Introduction to explainy - black-box model explanations for humans#

In this notebook, we will go over the main algorithms of the explainy package.

[1]:
import pandas as pd
from sklearn.datasets import load_diabetes
from sklearn.ensemble import RandomForestRegressor
from sklearn.model_selection import train_test_split

Installing Explainy#

We recommend using some virtual environment. Then there are mainly two ways.

With pip:

pip install explainy

[2]:
%%capture
!pip install explainy --upgrade
[3]:
import explainy

print(explainy.__version__)
0.2.8

explainy allows you to create machine learning model explanations based on four different explanation characteristics:

  • global: explanation of system functionality

  • local: explanation of decision rationale

  • contrastive: tracing of decision path

  • non-contrastive: parameter weighting

The explanations algorithms in explainy can be categorized as follows:

non-contrastive

contrastive

global

Permutation Feature Importance

Surrogate Model

local

Shap Values

Counterfactual Example

[4]:
%load_ext autoreload
%autoreload 2
%matplotlib inline

diabetes = load_diabetes()

X_train, X_test, y_train, y_test = train_test_split(
    diabetes.data, diabetes.target, random_state=0
)
X_test = pd.DataFrame(X_test, columns=diabetes.feature_names)
y_test = pd.DataFrame(y_test)

model = RandomForestRegressor(random_state=0).fit(X_train, y_train)
[5]:
from explainy.explanations import PermutationExplanation

number_of_features = 4
sample_index = 1

explainer = PermutationExplanation(X_test, y_test, model, number_of_features)
explanation = explainer.explain(sample_index)
print(explanation)
explainer.plot(kind="bar")
The RandomForestRegressor used 10 features to produce the predictions. The prediction of this sample was 251.6.
The feature importance was calculated using the Permutation Feature Importance method.
The four features which were most important for the predictions were: 'bmi' (0.15), 's5' (0.12), 'bp' (0.04), and 'age' (0.02).
../_images/examples_01-explainy-intro_7_1.png
[6]:
explainer.plot(kind="box")
../_images/examples_01-explainy-intro_8_0.png

Generate explanations with multiple numbers of features to explain the outcoume. Since the PermuationExplanation method is a global explaination method, all samples will have the same feature importance explanation.

[7]:
# Global, Non-contrastive
sample_index = 0
for number_of_features in [3, 6, 9]:
    explainer = PermutationExplanation(X_test, y_test, model, number_of_features)
    explanation = explainer.explain(sample_index)
    explainer.plot(kind="box")
    print(explanation)
    print("\n" * 2)
../_images/examples_01-explainy-intro_10_0.png
The RandomForestRegressor used 10 features to produce the predictions. The prediction of this sample was 250.6.
The feature importance was calculated using the Permutation Feature Importance method.
The three features which were most important for the predictions were: 'bmi' (0.15), 's5' (0.12), and 'bp' (0.04).

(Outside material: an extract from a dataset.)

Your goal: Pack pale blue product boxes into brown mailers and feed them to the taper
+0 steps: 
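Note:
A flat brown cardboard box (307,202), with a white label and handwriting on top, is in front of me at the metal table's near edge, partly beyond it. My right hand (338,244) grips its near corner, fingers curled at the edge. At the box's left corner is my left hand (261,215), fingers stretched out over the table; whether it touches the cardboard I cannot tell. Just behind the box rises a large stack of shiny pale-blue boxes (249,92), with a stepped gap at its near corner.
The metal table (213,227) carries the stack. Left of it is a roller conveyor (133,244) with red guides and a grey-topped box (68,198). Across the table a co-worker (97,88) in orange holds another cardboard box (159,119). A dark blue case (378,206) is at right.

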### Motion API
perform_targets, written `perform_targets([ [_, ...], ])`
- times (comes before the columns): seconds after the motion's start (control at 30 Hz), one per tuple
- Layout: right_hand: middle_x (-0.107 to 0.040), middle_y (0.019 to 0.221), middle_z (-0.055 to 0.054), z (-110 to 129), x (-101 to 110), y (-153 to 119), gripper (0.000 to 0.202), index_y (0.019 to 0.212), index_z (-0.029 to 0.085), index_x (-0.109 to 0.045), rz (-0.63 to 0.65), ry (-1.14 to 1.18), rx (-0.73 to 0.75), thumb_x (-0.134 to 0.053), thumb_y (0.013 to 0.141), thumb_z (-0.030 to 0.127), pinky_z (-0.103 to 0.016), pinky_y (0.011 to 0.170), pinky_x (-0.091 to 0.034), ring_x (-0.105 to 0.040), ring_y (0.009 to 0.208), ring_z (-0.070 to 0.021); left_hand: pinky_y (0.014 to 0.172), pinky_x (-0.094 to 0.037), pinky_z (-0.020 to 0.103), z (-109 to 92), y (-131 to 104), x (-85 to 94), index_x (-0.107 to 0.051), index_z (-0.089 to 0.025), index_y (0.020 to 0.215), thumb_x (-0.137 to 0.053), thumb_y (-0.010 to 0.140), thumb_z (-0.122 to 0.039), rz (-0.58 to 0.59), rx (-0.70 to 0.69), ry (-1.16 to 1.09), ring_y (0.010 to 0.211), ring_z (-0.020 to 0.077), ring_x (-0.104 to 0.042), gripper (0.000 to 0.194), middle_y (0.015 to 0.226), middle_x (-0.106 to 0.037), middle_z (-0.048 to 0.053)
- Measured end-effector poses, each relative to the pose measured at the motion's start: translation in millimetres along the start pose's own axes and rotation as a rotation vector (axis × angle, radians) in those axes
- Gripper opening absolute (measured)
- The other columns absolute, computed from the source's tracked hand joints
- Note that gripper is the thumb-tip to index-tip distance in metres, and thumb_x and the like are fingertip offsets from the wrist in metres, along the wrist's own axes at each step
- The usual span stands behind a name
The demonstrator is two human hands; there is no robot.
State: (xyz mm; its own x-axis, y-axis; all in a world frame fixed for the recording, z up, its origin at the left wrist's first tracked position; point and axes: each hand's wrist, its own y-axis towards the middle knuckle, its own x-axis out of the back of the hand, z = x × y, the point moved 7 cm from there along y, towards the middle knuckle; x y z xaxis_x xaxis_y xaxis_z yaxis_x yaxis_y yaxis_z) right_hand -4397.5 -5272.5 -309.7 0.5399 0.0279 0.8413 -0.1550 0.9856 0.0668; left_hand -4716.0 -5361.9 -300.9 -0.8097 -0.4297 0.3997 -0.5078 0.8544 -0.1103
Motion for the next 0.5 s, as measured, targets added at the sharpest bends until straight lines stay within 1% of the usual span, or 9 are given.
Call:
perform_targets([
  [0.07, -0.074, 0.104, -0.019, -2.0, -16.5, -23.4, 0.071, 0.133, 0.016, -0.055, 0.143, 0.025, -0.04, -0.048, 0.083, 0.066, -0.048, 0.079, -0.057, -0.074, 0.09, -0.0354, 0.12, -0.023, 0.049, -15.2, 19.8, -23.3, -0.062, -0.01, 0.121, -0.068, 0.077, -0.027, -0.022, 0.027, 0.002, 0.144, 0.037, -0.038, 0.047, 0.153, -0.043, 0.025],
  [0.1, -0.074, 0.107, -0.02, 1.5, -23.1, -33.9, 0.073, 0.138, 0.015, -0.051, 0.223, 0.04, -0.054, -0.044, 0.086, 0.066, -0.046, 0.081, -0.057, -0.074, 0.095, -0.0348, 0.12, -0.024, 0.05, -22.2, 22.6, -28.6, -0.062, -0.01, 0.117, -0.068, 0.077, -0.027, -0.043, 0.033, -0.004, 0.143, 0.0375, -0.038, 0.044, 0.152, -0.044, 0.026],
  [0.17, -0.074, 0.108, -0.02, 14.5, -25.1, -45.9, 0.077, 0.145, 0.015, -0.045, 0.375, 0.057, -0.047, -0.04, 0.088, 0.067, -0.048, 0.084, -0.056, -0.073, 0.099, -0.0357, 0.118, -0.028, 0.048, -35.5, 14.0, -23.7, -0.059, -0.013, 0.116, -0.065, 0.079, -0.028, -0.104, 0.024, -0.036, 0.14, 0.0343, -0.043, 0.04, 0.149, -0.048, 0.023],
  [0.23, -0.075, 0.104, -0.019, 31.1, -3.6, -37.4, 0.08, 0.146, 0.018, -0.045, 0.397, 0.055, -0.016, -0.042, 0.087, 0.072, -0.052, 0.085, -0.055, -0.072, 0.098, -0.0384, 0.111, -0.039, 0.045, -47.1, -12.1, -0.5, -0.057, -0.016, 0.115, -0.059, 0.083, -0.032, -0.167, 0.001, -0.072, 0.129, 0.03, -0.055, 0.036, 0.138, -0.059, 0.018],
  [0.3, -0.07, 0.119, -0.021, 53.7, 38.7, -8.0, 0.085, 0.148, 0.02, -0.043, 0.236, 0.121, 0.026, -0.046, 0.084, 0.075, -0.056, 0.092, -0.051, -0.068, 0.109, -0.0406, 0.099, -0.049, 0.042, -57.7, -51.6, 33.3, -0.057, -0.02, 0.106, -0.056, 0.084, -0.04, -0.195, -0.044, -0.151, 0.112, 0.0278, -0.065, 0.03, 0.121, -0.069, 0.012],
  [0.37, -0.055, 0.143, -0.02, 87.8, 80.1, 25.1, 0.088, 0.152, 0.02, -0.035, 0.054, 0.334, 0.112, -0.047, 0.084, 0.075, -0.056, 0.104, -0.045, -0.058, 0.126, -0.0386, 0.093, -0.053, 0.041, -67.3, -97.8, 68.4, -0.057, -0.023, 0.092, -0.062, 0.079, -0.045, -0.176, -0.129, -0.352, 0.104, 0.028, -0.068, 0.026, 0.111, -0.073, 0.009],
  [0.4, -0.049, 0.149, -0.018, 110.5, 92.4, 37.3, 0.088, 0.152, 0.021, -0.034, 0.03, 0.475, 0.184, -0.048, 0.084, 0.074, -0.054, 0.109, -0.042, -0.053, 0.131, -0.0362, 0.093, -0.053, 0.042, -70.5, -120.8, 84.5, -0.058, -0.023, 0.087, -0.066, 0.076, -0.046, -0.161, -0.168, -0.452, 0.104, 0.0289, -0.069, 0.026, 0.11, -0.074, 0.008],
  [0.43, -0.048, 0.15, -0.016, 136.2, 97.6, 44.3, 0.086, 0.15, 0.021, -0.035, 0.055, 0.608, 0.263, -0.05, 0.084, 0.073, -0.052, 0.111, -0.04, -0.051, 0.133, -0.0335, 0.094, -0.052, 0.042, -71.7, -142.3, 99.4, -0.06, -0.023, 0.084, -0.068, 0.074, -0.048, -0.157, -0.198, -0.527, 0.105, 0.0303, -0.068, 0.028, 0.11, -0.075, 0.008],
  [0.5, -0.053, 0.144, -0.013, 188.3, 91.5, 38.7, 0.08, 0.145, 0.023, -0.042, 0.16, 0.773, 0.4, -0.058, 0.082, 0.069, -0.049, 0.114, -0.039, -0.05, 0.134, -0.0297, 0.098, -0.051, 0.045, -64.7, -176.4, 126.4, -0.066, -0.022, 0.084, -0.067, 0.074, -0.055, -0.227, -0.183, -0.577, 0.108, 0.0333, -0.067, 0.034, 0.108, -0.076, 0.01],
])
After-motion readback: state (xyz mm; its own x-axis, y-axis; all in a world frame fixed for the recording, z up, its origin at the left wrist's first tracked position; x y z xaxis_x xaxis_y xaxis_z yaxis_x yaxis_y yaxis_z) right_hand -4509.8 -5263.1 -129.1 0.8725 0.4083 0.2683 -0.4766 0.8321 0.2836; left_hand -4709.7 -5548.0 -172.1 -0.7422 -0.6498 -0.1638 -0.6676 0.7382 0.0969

../_images/examples_01-explainy-intro_10_2.png
The RandomForestRegressor used 10 features to produce the predictions. The prediction of this sample was 250.6.
The feature importance was calculated using the Permutation Feature Importance method.
The six features which were most important for the predictions were: 'bmi' (0.15), 's5' (0.12), 'bp' (0.04), 'age' (0.02), 's2' (-0.00), and 'sex' (-0.00).



../_images/examples_01-explainy-intro_10_4.png
The RandomForestRegressor used 10 features to produce the predictions. The prediction of this sample was 250.6.
The feature importance was calculated using the Permutation Feature Importance method.
The nine features which were most important for the predictions were: 'bmi' (0.15), 's5' (0.12), 'bp' (0.04), 'age' (0.02), 's2' (-0.00), 'sex' (-0.00), 's3' (-0.00), 's1' (-0.01), and 's6' (-0.01).



Let’s use the ShapExplanation to create local explantions for each sample individually.

[8]:
from explainy.explanations import ShapExplanation

# Local, Non-contrastive
number_of_features = 4
for sample_index in [0, 1, 2]:

    explainer = ShapExplanation(X_test, y_test, model, number_of_features)
    explanation = explainer.explain(sample_index)
    explainer.plot(sample_index)
    print(explanation)
    print("\n" * 2)
../_images/examples_01-explainy-intro_12_0.png
The RandomForestRegressor used 10 features to produce the predictions. The prediction of this sample was 250.6.
The feature importance was calculated using the SHAP method.
The four features which contributed most to the prediction of this particular sample were: 'bmi' (76.30), 'bp' (22.85), 's5' (-5.94), and 's3' (4.48).



../_images/examples_01-explainy-intro_12_2.png
The RandomForestRegressor used 10 features to produce the predictions. The prediction of this sample was 251.6.
The feature importance was calculated using the SHAP method.
The four features which contributed most to the prediction of this particular sample were: 'bmi' (49.60), 's5' (41.64), 'bp' (9.31), and 's6' (-4.04).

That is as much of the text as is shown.